TRY IT |
Print the data below again in full, exactly as it stands, with no images.

■ ■ ■

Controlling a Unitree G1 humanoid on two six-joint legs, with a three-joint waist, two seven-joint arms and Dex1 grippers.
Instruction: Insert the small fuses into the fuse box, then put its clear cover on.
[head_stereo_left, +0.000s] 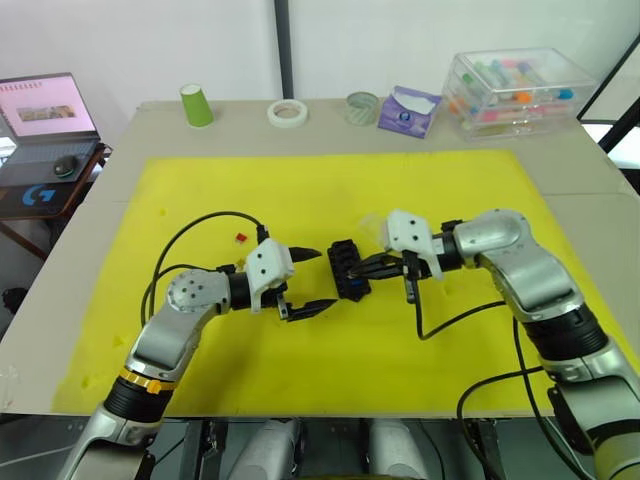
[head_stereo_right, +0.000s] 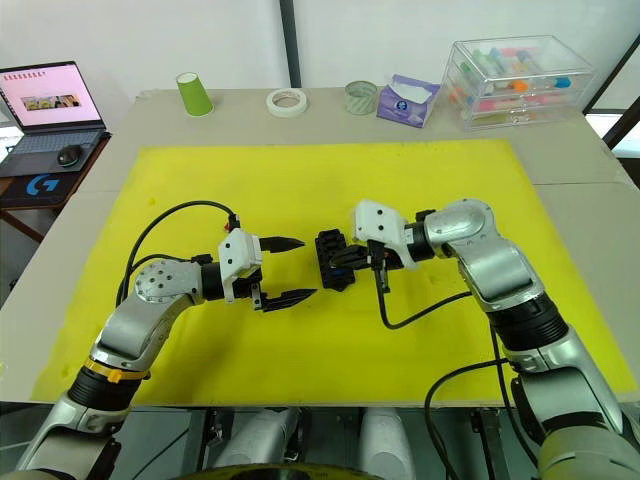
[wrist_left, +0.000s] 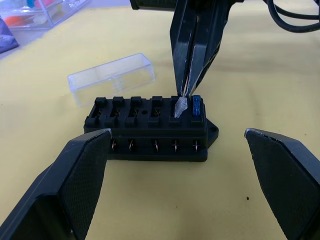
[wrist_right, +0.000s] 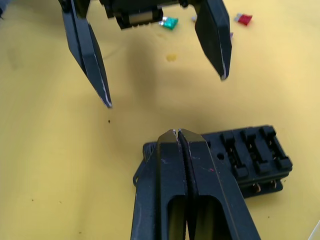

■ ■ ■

SOLUTION FOR THIS EXERCISE |
Controlling a Unitree G1 humanoid on two six-joint legs, with a three-joint waist, two seven-joint arms and Dex1 grippers.
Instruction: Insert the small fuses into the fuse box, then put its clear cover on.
[head_stereo_left, +0.000s] 
[head_stereo_right, +0.000s] 
[wrist_left, +0.000s] 
[wrist_right, +0.000s] 

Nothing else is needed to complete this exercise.